Mighty Metaphors in the Music Theory Curriculum
Per F. Broman
 
Abstract

Roger Scruton has argued that the point of metaphors is “not to describe an object, but to change its aspect, so that we respond to it in another way.” Scruton contends that we have to use metaphoric language when we talk about music: “To describe it we must have recourse to metaphor, not because music resides in an analogy with other things, but because the metaphor describes exactly what we hear, when we hear sounds as music.”


In this paper I will discuss the necessity of using metaphors and the powerful roles they can play in the twentieth-century music theory sequence.
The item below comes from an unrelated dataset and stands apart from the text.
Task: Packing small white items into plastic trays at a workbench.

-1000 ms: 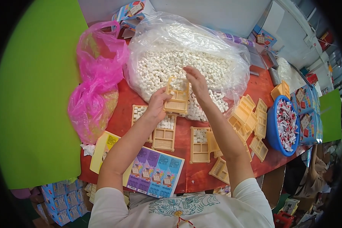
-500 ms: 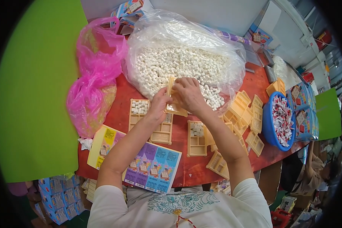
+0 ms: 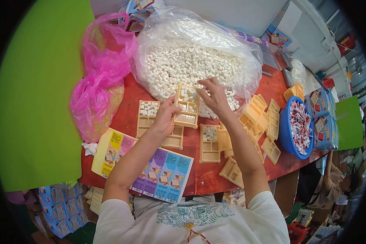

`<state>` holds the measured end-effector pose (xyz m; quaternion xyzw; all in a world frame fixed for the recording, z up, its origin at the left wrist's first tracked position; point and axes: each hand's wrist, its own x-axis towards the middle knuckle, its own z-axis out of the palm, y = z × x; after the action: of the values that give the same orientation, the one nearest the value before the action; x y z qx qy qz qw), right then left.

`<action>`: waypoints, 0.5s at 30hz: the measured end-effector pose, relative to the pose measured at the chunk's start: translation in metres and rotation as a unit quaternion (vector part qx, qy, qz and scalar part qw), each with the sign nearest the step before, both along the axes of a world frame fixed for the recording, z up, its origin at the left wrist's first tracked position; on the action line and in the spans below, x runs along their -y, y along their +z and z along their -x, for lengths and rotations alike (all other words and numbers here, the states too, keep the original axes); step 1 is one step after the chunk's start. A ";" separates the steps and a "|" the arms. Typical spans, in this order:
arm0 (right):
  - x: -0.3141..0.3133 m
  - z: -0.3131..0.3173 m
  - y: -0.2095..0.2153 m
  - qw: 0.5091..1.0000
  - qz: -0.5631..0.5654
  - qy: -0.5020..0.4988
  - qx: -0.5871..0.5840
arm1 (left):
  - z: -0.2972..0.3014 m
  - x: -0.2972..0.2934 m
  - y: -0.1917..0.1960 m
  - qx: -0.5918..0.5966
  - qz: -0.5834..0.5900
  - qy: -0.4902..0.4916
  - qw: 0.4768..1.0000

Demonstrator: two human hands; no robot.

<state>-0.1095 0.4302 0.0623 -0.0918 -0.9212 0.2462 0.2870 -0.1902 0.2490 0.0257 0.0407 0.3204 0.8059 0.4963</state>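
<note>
Beyond the grip, a clear bag (image 3: pixel 199 61) of small white blocks (image 3: pixel 183 65) sprawls over the red desk (image 3: pixel 203 179). The left hand (image 3: pixel 163 118) is clamped on a tan tray (image 3: pixel 186 106); the right hand (image 3: pixel 214 96), fingers pinched together, drops blocks in. Filling seems underway: empty compartments call for more blocks.

Red table (image 3: pixel 201 177), tan trays (image 3: pixel 209 144), clear bag (image 3: pixel 199 53), pink bag (image 3: pixel 101 77), printed sheets (image 3: pixel 162 175)
</note>
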 end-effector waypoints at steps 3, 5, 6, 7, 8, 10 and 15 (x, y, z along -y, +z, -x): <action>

Many students feel alienated from the music, due to previous training emphasizing music exclusively as a carrier of beauty.
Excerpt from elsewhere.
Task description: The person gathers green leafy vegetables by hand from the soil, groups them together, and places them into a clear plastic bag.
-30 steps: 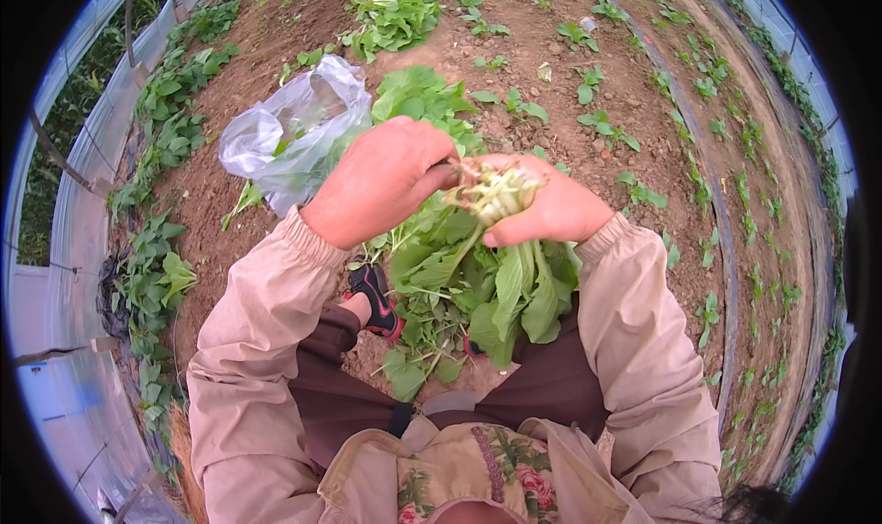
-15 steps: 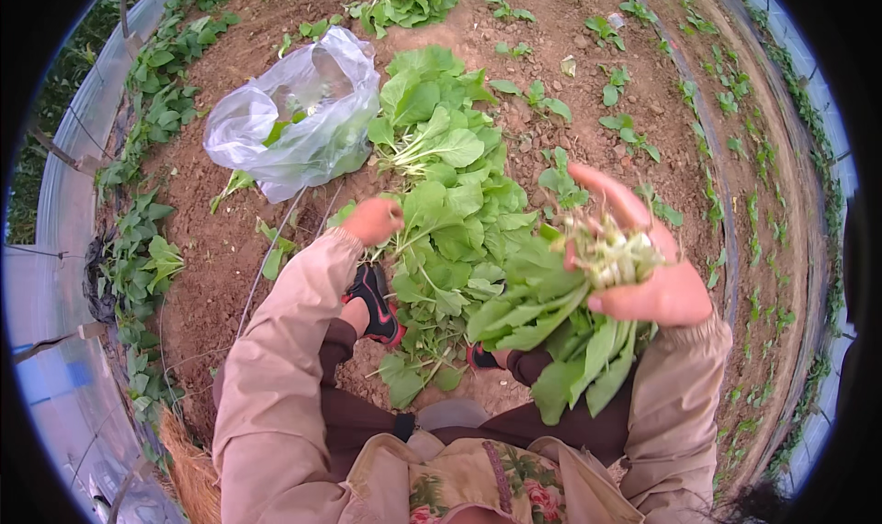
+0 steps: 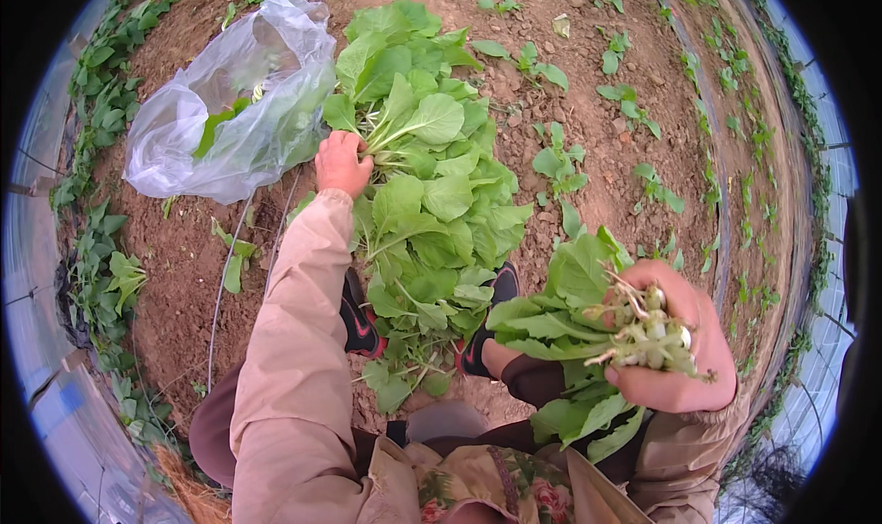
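Observation:
My right hand [image 3: 694, 336] is wrapped round a bunch of leafy greens [image 3: 588, 285], its pale stems and thin roots bundled at the palm while the broad leaves hang toward my lap. A long heap of the same leafy greens [image 3: 450, 193] lies on the soil between my feet and stretches away from me. At the heap's left edge, my left hand [image 3: 343, 164] has its fingers curled on the stem ends of some greens; its fingertips are partly hidden. Just left of it sits a crumpled clear plastic bag [image 3: 276, 138], its mouth open, with some greens inside.
Small seedlings [image 3: 559, 164] grow in rows across the brown soil [image 3: 514, 28] to the right. Leafy vines [image 3: 96, 157] run along the left, beside plastic sheeting [image 3: 37, 276]. My shoes [image 3: 361, 322] flank the heap's near end. A thin wire [image 3: 228, 285] rises from the ground near the bag.
My left hand has reached forward along the heap to the stem ends. My right hand has closed more tightly round its bunch and shifted slightly right and nearer. The view has tilted nearer.

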`<state>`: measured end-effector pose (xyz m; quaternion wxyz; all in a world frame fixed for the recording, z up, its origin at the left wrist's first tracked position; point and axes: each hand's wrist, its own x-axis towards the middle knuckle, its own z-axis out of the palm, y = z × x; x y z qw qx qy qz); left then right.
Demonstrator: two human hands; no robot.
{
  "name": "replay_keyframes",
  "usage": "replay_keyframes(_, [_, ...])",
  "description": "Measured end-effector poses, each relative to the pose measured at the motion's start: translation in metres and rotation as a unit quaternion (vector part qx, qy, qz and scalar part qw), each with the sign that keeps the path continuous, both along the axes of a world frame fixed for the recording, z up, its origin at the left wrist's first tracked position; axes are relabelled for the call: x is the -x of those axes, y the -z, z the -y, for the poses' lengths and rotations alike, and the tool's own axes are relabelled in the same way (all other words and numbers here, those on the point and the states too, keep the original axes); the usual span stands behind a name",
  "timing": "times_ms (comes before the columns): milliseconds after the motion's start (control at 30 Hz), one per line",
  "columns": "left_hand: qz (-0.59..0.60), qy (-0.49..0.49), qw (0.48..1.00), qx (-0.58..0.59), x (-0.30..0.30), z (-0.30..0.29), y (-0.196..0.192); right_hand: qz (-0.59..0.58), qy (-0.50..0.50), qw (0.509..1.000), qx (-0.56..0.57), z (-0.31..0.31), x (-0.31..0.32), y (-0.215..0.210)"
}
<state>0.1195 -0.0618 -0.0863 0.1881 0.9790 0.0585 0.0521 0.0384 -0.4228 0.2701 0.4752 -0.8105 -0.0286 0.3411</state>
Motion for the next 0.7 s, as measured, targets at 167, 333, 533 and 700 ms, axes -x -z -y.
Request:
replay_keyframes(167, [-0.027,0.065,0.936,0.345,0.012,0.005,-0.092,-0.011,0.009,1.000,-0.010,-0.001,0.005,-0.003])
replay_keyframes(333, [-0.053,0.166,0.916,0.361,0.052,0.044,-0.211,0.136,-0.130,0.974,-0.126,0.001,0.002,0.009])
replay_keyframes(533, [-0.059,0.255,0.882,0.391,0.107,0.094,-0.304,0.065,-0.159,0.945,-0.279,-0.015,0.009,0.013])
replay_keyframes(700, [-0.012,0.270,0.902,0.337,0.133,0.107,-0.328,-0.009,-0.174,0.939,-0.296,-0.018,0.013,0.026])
I will describe my work in Music Theory IV, which draws on use of comparisons between music and other art forms, including minimalistic and expressionistic visual art, and film. The goal is to increase the students’ understanding of the repertoire through emotional means before addressing the technical aspects: a typical example includes the use of modernistic music in film, particularly as in horror movies, such as in the use of Penderecki’s and Bartók’s music in The Shining, but also in the opposite context: beautiful music used in the context of horrific sequences, such as the use of Barber’s Adagio in Platoon. My goal is to encourage students to relate technical details of musical structure to the associated mental images, and to make them verbalize these images through accurate technical descriptions.